President Trump said he was “not happy” with Price’s use of private charter, and the Secretary resigned, saying, “I was not sensitive enough to my concern for the taxpayer. I know as well as anyone that the American people want to know that their hard-earned dollars are being spent wisely by government officials.” Price offered to reimburse $52,000 to cover the cost of “his seat” on the 26 charter flights.

Meanwhile, the U.S. Treasury’s Office of Inspector General is investigating possible ethics violations involving Treasury Secretary Steve Mnuchin’s trip in an Air Force jet to Fort Knox in Kentucky to review the U.S. gold reserves. Mnuchin’s wife accompanied him and posted a photo on Instagram that showed her descending the airstair in expensive designer clothing. The trip coincided with the recent total solar eclipse, and the destination was within the path of totality, sparking skepticism from Administration critics about the flight’s true purpose.

A Treasury statement defended the trip, saying, “The Secretary of the Treasury at times needs to use a government aircraft to facilitate his travel schedule and to ensure uninterrupted access to secure communications.
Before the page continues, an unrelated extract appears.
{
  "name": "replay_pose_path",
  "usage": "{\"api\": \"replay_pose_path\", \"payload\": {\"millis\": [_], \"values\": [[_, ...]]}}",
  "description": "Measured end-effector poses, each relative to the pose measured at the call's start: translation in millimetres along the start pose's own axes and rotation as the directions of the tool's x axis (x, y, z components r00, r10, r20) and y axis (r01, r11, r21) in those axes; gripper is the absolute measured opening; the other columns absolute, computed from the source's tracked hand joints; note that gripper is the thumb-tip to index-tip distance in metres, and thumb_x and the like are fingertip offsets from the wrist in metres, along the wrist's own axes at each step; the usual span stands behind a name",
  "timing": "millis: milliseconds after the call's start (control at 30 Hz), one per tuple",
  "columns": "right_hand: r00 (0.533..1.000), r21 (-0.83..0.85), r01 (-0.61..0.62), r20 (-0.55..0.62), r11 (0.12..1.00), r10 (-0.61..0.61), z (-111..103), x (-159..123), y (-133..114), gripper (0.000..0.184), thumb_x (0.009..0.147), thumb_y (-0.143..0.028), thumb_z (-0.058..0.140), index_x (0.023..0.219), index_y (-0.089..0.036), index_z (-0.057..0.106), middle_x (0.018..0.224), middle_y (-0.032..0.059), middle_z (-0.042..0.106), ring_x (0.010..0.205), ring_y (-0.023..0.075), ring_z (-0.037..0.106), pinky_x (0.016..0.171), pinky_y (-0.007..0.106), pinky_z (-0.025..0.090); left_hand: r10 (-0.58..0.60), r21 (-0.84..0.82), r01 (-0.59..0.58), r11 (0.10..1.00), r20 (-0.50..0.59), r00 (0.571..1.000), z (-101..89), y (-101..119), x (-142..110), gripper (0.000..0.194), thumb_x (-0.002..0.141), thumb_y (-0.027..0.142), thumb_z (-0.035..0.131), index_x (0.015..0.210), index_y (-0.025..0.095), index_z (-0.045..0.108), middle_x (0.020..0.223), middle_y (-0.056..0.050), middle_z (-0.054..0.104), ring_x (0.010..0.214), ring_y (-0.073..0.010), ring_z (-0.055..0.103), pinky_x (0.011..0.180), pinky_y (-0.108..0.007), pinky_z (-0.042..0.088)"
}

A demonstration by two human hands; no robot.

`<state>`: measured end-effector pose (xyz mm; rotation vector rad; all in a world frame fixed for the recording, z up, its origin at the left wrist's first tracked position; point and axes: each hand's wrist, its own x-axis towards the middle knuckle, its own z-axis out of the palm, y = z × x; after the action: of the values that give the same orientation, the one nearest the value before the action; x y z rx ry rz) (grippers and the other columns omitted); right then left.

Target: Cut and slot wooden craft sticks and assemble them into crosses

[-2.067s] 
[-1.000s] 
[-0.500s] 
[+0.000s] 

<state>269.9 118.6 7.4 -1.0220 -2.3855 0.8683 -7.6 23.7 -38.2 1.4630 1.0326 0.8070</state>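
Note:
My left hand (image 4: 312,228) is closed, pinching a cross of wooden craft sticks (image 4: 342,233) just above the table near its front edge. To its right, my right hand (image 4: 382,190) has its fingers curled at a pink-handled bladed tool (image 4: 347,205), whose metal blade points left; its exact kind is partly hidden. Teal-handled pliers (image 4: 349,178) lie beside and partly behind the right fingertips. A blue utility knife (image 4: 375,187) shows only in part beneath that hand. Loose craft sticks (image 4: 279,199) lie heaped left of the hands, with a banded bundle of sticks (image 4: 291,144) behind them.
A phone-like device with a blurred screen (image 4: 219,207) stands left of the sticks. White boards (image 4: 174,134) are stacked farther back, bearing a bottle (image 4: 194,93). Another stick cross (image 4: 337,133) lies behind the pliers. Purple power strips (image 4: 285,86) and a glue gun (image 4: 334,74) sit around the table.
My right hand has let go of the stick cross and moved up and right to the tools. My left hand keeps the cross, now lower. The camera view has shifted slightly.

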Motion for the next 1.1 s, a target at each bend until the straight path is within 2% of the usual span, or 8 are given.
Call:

The Department of the Treasury sought and received the appropriate approval from the White House.” The department said Mnuchin reimbursed the government for his wife’s travel, “in accordance with the longstanding policy regarding private citizens on military aircraft.” No dollar figure was given.

The private flying spotlight has also zeroed in on Secretary of the Interior Ryan Zinke and EPA Administrator Scott Pruitt for ethically questionable charter expenses. Time will tell whether their stories, or Mnuchin’s, play out like Price’s. Clearly, in any case, whenever someone does misuse business aviation, the harm goes beyond the dollars spent. Everyone else’s sense of fairness is violated, and the reputations of the service providers are sometimes unfairly compromised, as well.